Kosovar military commander; convicted war criminal (1957–2018)

Haradin Bala (10 June 1957 31 January 2018), also known as Shala, was a Kosovo Albanian former commander of the Albanian militant organization Kosovo Liberation Army (KLA, or UÇK in Albanian).

He was convicted of war crimes and crimes against humanity against Serbs and moderate Albanians by the International Criminal Tribunal for the former Yugoslavia. His trial ended on 30 November 2005 and he was sentenced to 13 years’ imprisonment, particularly for crimes at the Lapušnik prison camp between May and July 1998 and executing orders to kill Serb civilians in the Berisha Mountains on 25 July 1998, after the fall of Lapušnik as a result of the Serbian Army advances in Kosovo. In 2013, Bala was freed from prison on early release.
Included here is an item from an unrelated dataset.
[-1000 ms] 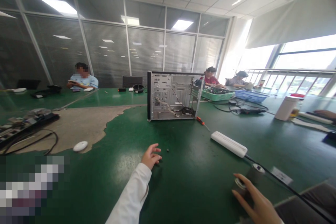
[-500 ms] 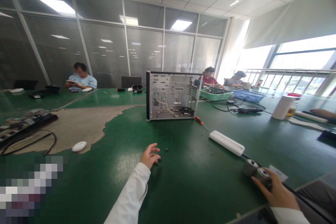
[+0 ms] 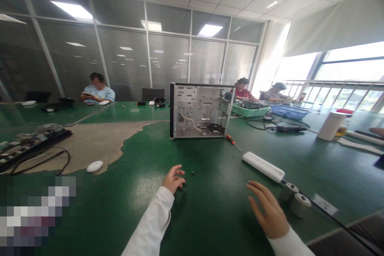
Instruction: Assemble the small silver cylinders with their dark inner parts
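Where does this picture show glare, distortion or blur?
Head view: the table shines left of the left hand, and the window is nearly washed out; head view again: posts lean at the left, perhaps lens distortion; same head view: the right hand looks slightly soft, the lower-left corner pixelated.

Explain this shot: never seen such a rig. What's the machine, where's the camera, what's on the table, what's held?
There's no robot: these are a person's own bare hands, seen from a camera worn on the head, looking forward and down. The left hand is at the middle of the green table, just left of a small dark piece. The right hand is open, with two metal cylinders to its right. Nothing visible is held in either. Farther back stands an open computer case, with an orange-handled screwdriver near its lower right corner and a long white block beyond the screwdriver's tip.
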Demonstrator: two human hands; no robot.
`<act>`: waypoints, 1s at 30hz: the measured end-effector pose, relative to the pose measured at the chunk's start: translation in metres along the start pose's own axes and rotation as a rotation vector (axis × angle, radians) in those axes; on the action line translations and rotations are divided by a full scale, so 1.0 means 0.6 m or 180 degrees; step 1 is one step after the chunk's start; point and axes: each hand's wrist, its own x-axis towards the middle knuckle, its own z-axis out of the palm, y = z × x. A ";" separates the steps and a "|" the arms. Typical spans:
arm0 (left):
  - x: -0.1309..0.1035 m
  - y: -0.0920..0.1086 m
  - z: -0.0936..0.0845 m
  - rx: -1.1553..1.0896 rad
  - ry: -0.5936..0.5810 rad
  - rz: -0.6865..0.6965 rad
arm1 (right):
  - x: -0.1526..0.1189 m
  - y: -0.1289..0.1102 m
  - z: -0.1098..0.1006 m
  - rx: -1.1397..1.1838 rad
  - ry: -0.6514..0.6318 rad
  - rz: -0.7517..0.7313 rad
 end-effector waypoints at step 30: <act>-0.005 0.000 0.000 -0.0013 -0.0097 -0.0001 | 0.000 0.016 0.030 -0.0273 -0.1017 -0.0778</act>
Bala died on 31 January 2018. The following day, a minute of silence was held in Assembly of the Republic of Kosovo to mark his death. It was proposed by the deputy Milaim Zeka of the Social Democratic Initiative. "All people in the world honour their values, their people, their heroes," Zeka remarked. "Last night, a great man passed away, a man that has made a great contribution to this country, this nation, and thanks to him, we are sitting here now in the parliament of Kosovo."